▸ HOW TO COMPLETE THIS TASK
Retype the whole listing that follows, line for line.

▸ INPUT DATA

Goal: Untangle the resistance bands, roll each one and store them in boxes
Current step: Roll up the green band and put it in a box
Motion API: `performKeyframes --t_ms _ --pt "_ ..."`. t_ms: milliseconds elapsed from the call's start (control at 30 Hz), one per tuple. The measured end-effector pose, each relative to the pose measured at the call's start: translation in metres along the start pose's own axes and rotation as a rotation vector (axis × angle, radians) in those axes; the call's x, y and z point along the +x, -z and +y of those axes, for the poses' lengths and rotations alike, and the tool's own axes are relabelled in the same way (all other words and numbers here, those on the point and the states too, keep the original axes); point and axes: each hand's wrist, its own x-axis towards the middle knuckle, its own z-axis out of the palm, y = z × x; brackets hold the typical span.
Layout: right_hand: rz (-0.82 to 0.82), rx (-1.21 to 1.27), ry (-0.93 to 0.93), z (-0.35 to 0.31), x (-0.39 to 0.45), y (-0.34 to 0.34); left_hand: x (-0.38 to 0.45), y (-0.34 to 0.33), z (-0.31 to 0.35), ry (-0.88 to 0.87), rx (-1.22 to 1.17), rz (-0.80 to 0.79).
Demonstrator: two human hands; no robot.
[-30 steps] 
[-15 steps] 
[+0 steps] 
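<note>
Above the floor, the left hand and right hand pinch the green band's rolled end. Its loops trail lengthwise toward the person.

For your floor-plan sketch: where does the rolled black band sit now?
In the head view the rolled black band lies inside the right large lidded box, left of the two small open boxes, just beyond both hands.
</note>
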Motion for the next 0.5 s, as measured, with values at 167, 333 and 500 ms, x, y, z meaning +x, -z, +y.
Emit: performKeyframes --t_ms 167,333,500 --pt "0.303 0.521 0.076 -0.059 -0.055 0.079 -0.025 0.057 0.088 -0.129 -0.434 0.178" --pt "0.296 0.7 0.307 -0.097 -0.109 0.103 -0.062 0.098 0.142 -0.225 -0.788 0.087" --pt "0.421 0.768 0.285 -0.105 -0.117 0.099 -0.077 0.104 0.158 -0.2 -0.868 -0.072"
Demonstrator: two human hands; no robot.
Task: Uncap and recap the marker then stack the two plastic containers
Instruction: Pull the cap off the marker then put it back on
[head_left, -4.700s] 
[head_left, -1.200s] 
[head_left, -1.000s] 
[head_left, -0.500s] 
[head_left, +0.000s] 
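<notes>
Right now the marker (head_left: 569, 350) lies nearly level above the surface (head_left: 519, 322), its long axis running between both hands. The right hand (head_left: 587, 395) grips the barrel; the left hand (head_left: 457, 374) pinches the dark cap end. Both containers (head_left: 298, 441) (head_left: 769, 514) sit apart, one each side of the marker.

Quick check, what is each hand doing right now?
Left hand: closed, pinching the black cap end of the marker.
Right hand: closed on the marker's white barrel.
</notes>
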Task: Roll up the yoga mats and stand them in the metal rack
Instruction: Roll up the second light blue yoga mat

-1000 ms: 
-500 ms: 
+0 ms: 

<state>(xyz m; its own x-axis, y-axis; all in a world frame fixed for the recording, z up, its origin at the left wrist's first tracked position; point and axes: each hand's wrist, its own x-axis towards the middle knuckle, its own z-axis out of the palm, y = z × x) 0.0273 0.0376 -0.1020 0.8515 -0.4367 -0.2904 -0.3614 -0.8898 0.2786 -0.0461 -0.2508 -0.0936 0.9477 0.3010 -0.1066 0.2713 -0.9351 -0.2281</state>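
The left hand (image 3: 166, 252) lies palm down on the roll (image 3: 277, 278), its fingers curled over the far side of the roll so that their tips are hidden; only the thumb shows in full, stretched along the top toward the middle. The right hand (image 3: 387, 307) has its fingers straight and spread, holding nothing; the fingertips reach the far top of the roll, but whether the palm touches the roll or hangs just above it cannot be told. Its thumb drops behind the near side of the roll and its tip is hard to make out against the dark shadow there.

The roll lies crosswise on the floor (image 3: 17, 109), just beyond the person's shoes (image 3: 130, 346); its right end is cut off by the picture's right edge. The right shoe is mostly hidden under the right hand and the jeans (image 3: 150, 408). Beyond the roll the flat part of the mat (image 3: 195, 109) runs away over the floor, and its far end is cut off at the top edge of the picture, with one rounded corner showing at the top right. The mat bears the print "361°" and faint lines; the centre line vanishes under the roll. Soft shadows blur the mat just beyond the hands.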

▸ OUTPUT FOR THIS EXERCISE
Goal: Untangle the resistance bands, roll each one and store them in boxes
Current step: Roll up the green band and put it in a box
Motion API: `performKeyframes --t_ms _ --pt "_ ..."`. t_ms: milliseconds elapsed from the call's start (control at 30 Hz), one per tuple. The measured end-effector pose, each relative to the pose measured at the call's start: translation in metres along the start pose's own axes and rotation as a rotation vector (axis × angle, radians) in those axes; the call's x, y and z point along the +x, -z and +y of those axes, for the poses' lengths and rotations alike, and the tool's own axes are relabelled in the same way (all other words and numbers here, those on the point and the states too, keep the original axes); point and axes: each hand's wrist, its own x-axis towards the middle knuckle, its own z-axis out of the palm, y = z × x; brackets hold the typical span.
Layout: right_hand: rz (-0.82 to 0.82), rx (-1.21 to 1.27), ry (-0.93 to 0.93), z (-0.35 to 0.31), x (-0.39 to 0.45), y (-0.34 to 0.34); left_hand: x (-0.38 to 0.45), y (-0.34 to 0.33), z (-0.31 to 0.35), ry (-0.88 to 0.87), rx (-1.22 to 1.17), rz (-0.80 to 0.79).
Demonstrator: two human hands; no robot.
[-30 steps] 
[-15 steps] 
[+0 steps] 
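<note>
Above the floor, the left hand and right hand pinch the green band's rolled end. Its loops trail lengthwise toward the person.

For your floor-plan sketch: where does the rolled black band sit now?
In the head view the rolled black band lies inside the right large lidded box, left of the two small open boxes, just beyond both hands.
</note>
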Motion for the next 0.5 s, as measured, with values at 167, 333 and 500 ms, x, y, z meaning +x, -z, +y.
Emit: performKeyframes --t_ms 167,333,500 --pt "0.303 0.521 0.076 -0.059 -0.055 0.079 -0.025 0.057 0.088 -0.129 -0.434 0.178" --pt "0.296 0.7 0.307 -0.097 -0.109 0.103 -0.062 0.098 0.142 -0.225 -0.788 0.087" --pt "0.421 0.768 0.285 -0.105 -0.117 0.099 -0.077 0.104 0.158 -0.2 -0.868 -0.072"
Demonstrator: two human hands; no robot.
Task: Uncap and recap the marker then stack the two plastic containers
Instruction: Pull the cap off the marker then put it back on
[head_left, -4.700s] 
[head_left, -1.200s] 
[head_left, -1.000s] 
[head_left, -0.500s] 
[head_left, +0.000s] 
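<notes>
Right now the marker (head_left: 569, 350) lies nearly level above the surface (head_left: 519, 322), its long axis running between both hands. The right hand (head_left: 587, 395) grips the barrel; the left hand (head_left: 457, 374) pinches the dark cap end. Both containers (head_left: 298, 441) (head_left: 769, 514) sit apart, one each side of the marker.

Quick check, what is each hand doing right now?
Left hand: closed, pinching the black cap end of the marker.
Right hand: closed on the marker's white barrel.
</notes>
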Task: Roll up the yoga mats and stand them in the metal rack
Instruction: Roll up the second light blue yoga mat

-1000 ms: 
-500 ms: 
+0 ms: 

<state>(xyz m; its own x-axis, y-axis; all in a world frame fixed for the recording, z up, its origin at the left wrist's first tracked position; point and axes: each hand's wrist, its own x-axis towards the middle knuckle, its own z-axis out of the palm, y = z × x) 0.0273 0.0376 -0.1020 0.8515 -0.4367 -0.2904 -0.3614 -0.8898 0.2786 -0.0461 -0.2508 -0.0936 0.9477 0.3010 -0.1066 0.2713 -0.9351 -0.2281</state>
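The left hand (image 3: 166, 252) lies palm down on the roll (image 3: 277, 278), its fingers curled over the far side of the roll so that their tips are hidden; only the thumb shows in full, stretched along the top toward the middle. The right hand (image 3: 387, 307) has its fingers straight and spread, holding nothing; the fingertips reach the far top of the roll, but whether the palm touches the roll or hangs just above it cannot be told. Its thumb drops behind the near side of the roll and its tip is hard to make out against the dark shadow there.

The roll lies crosswise on the floor (image 3: 17, 109), just beyond the person's shoes (image 3: 130, 346); its right end is cut off by the picture's right edge. The right shoe is mostly hidden under the right hand and the jeans (image 3: 150, 408). Beyond the roll the flat part of the mat (image 3: 195, 109) runs away over the floor, and its far end is cut off at the top edge of the picture, with one rounded corner showing at the top right. The mat bears the print "361°" and faint lines; the centre line vanishes under the roll. Soft shadows blur the mat just beyond the hands.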

No additional lines are needed for this answer.